Бандероль сдвинулась.
– Бля…
– Что? Что? Что?
Они оба вскочили. Билли уставился на посылку, неподвижно лежащую на столе, куда он ее уронил. Стояла тишина. Билли достал из кармана ручку и аккуратно ткнул в хлопок.
Ткань поддалась. Посылка раскрылась.
Она расцвела. Со вздохом она расплющилась, расширилась, расщелкнулась и распространилась, и из нее потянулась рука. Человеческая рука в рукаве темного пиджака. С проблеском белой рубашки. Возникшая рука схватила Билли за горло.
– Господи… – Леон потащил Билли в сторону, а посылка, все еще цепляясь, потащила назад, упираясь ни во что.
Билли остался на месте, а посылка продолжала разворачиваться. Распускались и шлепали языки хлопка, черные и синие, и еще теперь туфли – на вываливающихся конечностях, словно их материя распрямлялась из комка.

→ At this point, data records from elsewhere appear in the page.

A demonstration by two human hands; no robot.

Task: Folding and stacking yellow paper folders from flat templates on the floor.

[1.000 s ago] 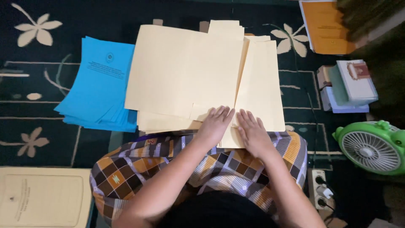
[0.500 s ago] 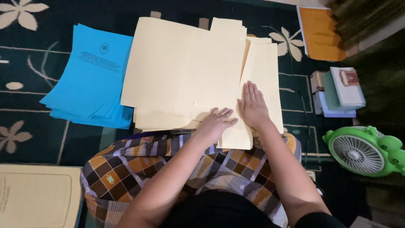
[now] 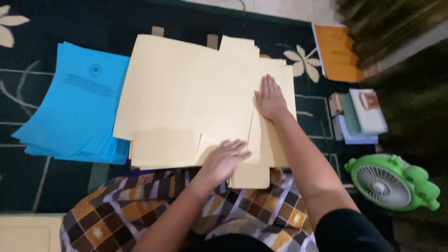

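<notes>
The right hand (image 3: 269, 99) is lying flat with its fingers straight and held together, palm pressing down on the upper right part of the cream paper stack (image 3: 196, 102); it is gripping nothing. The left hand (image 3: 225, 159) is resting palm-down on the stack's near edge, fingers slightly apart and gently curved, fingertips pointing right toward a vertical fold or sheet edge; it too is only touching, not clasping.

The stack is made of large, smooth, matte manila sheets, rectangular, fanned unevenly so several corners are showing at the far edge. It is sitting on the dark patterned carpet (image 3: 56, 28) and overlapping the person's lap, which is covered by a checked cloth (image 3: 140, 205) in brown, orange and purple.

Touching the stack's left side, a fanned pile of thin blue sheets (image 3: 74, 107) is spreading over the carpet. Toward the carpet's right edge, an orange folder (image 3: 337, 53), a small pile of books (image 3: 361, 116) and a green plastic fan (image 3: 387, 184) are lying well apart from the hands.

Compared with half a second before, the right hand is sitting farther up the stack, away from the body, while the left has stayed by the near edge.
</notes>
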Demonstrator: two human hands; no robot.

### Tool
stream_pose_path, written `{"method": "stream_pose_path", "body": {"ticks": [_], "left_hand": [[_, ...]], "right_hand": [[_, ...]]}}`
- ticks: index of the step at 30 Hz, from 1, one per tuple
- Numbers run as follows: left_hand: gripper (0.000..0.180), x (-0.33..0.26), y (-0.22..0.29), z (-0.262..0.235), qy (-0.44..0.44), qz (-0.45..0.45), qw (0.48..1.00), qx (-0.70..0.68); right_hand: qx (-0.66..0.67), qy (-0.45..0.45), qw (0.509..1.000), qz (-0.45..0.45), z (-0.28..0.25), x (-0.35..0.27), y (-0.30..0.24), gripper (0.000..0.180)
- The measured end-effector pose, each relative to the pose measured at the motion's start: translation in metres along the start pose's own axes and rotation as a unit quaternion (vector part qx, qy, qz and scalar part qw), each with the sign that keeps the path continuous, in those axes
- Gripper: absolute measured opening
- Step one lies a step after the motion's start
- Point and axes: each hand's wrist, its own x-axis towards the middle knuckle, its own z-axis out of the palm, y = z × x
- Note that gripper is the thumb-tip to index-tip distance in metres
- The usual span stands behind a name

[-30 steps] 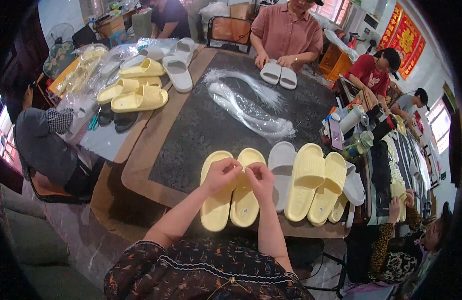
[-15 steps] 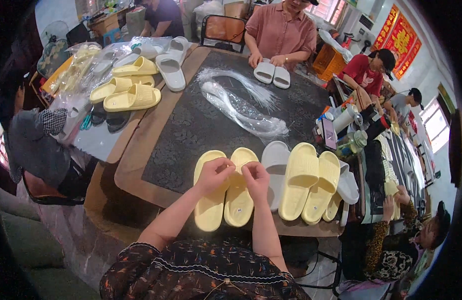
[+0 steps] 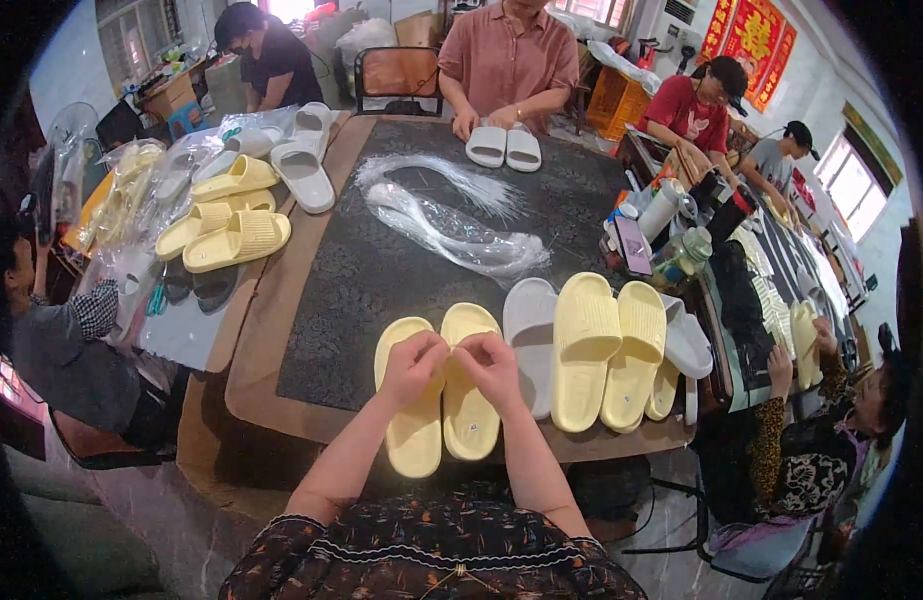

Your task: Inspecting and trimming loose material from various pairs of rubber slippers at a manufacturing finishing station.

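Note:
A pair of pale yellow slide sandals, a left-hand slide [image 3: 414, 442] and a right-hand slide [image 3: 472, 428], lies side by side at the table's near edge, toes pointing away from me. Over their straps my left hand [image 3: 414, 366] and my right hand [image 3: 490, 370] meet, thumbs and fingertips pinched together between the two slides. Whatever they pinch is too fine to make out. Farther up the dark mat lies a bundle of clear plastic strands [image 3: 452, 232], partly in a clear bag.
Right of my hands stand more yellow slides [image 3: 586, 350] and grey slides [image 3: 531, 345]. Bottles, a jar [image 3: 682, 255] and a phone [image 3: 633, 245] crowd the right edge. Yellow slides [image 3: 237, 240] and plastic bags cover the left side table. Across from me a person handles grey slides [image 3: 505, 147].
My hands have drawn closer together, the right one shifting left toward the left one. The whole view has shifted slightly. Across the table, the person's grey slides now stand more level.

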Motion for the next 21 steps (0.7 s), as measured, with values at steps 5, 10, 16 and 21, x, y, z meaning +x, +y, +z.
{"method": "stream_pose_path", "body": {"ticks": [5,10,16,21], "left_hand": [[0.011,0.002,-0.009,-0.002,0.014,0.016,1.000,0.018],[0.015,0.001,-0.008,-0.002,0.000,0.017,0.999,0.046],[0.019,0.000,-0.002,0.003,0.020,0.026,0.999,0.044],[0.019,0.001,-0.009,0.000,0.004,0.044,0.995,0.089]], "right_hand": [[0.076,0.002,0.995,0.068,0.001,0.002,-0.008,0.011],[-0.047,-0.014,0.998,-0.040,0.001,0.001,-0.013,0.008],[0.015,0.018,0.999,0.032,0.001,-0.001,-0.007,0.011],[0.014,0.028,0.999,0.033,0.003,0.001,-0.011,0.009]]}}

Неуклюже, как пожарные шланги, развернулось еще больше рук и с силой оттолкнули Леона.
Как растение на промотке, с кряхтеньем от натуги, с затхлым запахом пота и пердежа, внезапно на столе Билли встали мужчина и мальчик. Мальчик уставился на Леона, поднимавшегося на ноги. Мужчина все еще держал Билли за горло.

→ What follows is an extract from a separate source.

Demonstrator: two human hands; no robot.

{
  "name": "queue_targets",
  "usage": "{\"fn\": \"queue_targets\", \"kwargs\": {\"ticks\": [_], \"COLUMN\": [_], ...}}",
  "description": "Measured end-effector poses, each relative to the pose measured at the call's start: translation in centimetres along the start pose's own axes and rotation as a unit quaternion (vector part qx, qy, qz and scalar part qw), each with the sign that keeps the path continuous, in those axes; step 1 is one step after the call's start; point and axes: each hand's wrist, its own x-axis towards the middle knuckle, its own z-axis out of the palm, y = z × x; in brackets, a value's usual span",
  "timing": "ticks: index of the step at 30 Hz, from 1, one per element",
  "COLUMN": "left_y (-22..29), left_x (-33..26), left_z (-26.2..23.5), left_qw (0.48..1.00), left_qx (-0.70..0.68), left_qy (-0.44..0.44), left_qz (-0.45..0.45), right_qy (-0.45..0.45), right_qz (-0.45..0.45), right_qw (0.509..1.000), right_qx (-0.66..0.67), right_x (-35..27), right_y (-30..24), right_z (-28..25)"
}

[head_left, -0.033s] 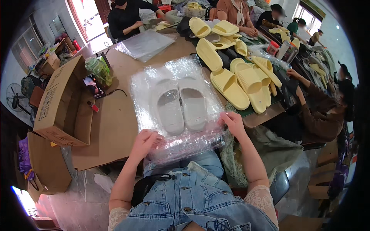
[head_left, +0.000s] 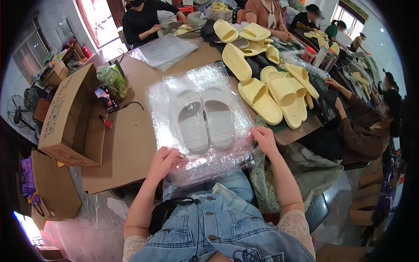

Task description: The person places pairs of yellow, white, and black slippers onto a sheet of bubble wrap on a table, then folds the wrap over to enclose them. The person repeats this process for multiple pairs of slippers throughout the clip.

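Observation:
A pair of light grey slide sandals (head_left: pixel 192 124) lies side by side inside a clear plastic bag (head_left: pixel 159 98) at the table's near edge. My left hand (head_left: pixel 166 160) grips the bag's near left edge, its fingers closed on the film. At the near right edge, my right hand (head_left: pixel 263 139) pinches the plastic between thumb and fingers. A folded band of film with a pinkish strip runs between both hands, across the sandals' near ends. The bag's near part hangs over my lap.
Yellow slides (head_left: pixel 262 98) are piled to the right. Flat clear bags (head_left: pixel 163 50) lie at the far side. An open cardboard box (head_left: pixel 72 118), a phone (head_left: pixel 106 98) and a green bottle (head_left: pixel 111 81) stand left. Co-workers sit around, one person's arms (head_left: pixel 342 102) reaching in at right.
The film's near edge lies slightly differently over the sandals, and its glare has shifted. My hands have barely moved.

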Motion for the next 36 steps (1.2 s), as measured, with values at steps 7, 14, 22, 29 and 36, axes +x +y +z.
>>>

– Чтоб меня, – сказал мужчина. Спрыгнул со стола, не отпуская Билли. Мужчина был жилистым, в старых джинсах и грязном пиджаке. Он тряхнул длинными седеющими волосами. – Чтоб я провалился, сидеть там – просто ужас что. – Он посмотрел на Леона. – А? – прикрикнул так, словно ожидал сочувствия.

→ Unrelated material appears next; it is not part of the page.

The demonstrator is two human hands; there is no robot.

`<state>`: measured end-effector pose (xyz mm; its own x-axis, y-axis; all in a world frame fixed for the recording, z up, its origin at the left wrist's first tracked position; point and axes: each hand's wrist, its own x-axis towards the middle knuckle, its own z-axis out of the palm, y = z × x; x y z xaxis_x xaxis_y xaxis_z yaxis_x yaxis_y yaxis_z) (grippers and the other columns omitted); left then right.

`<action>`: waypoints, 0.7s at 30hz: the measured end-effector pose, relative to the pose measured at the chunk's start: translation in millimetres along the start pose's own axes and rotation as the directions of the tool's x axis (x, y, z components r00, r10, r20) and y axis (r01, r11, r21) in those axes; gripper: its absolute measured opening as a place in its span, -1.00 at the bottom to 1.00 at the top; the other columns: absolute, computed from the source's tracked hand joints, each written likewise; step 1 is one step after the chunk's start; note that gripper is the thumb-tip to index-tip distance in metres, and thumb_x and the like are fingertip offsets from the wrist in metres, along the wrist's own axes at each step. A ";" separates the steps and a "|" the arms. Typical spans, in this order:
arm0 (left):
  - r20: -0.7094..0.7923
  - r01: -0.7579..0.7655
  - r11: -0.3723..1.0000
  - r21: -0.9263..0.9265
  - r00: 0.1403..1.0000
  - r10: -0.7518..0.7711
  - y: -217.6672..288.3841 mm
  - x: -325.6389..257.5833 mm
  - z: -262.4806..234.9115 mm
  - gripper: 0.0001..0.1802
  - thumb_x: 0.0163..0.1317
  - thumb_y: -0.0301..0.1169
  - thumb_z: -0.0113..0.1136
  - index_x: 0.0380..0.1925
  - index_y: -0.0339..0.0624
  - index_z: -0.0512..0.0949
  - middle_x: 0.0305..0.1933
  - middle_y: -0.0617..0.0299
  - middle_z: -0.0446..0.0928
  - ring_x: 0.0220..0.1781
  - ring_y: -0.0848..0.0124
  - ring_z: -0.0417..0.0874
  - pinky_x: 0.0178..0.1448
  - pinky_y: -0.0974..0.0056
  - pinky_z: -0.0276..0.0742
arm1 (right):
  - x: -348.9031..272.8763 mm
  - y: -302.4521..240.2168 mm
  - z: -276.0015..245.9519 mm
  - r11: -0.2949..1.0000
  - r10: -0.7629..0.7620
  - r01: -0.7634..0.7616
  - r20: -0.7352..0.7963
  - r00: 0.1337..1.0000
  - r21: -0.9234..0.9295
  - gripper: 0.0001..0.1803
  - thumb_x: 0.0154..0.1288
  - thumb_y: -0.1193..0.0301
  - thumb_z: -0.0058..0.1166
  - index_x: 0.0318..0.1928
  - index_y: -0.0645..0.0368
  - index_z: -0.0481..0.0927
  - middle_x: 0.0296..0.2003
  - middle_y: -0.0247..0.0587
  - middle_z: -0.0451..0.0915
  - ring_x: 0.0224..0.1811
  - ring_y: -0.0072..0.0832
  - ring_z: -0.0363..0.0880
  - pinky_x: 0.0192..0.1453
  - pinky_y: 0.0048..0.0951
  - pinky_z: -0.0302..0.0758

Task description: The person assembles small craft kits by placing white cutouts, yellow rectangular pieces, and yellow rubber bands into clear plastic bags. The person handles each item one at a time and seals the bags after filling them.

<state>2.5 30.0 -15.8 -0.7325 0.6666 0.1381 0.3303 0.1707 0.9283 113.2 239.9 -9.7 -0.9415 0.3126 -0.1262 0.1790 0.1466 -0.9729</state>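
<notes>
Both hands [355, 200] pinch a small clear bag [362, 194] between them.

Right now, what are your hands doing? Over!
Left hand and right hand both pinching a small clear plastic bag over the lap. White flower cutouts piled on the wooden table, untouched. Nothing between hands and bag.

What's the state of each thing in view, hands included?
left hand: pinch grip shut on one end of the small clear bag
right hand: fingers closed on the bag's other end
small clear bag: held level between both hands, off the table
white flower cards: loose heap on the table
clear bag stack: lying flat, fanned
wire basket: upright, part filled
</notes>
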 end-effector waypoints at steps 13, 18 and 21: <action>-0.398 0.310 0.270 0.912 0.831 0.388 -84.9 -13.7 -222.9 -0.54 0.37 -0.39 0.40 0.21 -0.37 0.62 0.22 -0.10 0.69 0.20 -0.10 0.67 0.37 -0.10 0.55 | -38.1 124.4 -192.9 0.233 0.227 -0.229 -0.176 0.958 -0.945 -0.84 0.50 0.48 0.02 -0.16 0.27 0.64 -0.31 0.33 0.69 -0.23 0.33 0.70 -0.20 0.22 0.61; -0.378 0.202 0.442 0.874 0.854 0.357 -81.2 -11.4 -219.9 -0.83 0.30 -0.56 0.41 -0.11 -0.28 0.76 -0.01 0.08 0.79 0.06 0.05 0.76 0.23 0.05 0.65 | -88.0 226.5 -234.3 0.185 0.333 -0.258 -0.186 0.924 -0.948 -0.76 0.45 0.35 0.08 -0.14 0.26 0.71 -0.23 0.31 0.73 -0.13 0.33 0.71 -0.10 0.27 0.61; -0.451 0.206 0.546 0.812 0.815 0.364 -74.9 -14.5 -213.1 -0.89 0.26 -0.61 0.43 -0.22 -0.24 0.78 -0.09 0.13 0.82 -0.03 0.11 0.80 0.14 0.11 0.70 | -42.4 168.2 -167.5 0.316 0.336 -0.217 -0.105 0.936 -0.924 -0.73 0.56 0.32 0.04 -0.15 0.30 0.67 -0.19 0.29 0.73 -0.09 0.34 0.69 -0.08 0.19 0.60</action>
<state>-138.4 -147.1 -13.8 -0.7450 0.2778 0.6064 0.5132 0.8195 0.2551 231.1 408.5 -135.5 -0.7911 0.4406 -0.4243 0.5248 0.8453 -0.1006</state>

Мальчик медленно шагнул на стул, со стула – на пол. На нем был чистый костюм на размер больше: лучший воскресный.
– Подь, малой. – Мужчина облизнул пальцы свободной руки и прижал взъерошенные волосы мальчика.
Билли не мог вздохнуть. Вокруг смыкалась тьма. Мужчина отшвырнул его к стене.
– Ну ладушки. – Мужчина показал на Леона, который застыл, будто пришпиленный жестом. – Следи за ним, Сабби. Глаз не спускай, как суслик. – Он показал двумя пальцами на свои глаза, потом на Леона. – Только дернется – устрой ему мама-не-горюй. Так-то. – Мальчик уставился на Леона слишком широкими глазами.
– Ага, – сказал мужчина. Принюхался к косяку. – А она ничего. Хорошая работенка, скажу за себя любимого и за своего пацана. Потому как чего здесь нет, так это запрета на выход. А коль мы ужо здесь, выбраться-то нам ничто не помешает. – Он наклонился к Билли: – Говорю, выбраться ничего не помешает. Об этом-то головой и не подумал, а? Поганец мелкий.
Билли издал горлом скрежет. Мужчина приложил палец к губам, выжидательно глянув на мальчика, который медленно сделал так же и тоже показал Билли «ш-ш-ш».